_Data segment_:
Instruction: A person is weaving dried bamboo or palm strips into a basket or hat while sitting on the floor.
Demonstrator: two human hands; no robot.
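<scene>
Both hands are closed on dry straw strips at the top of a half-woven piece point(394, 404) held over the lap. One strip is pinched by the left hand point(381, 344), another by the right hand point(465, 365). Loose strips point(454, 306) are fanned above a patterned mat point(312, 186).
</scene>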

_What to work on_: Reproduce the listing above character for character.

_Response to the exercise_:
Instruction: A person is weaving dried bamboo or palm strips into a basket or hat while sitting on the floor.
Demonstrator: two human hands; no robot.
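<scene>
Both hands are closed on dry straw strips at the top of a half-woven piece point(394, 404) held over the lap. One strip is pinched by the left hand point(381, 344), another by the right hand point(465, 365). Loose strips point(454, 306) are fanned above a patterned mat point(312, 186).
</scene>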

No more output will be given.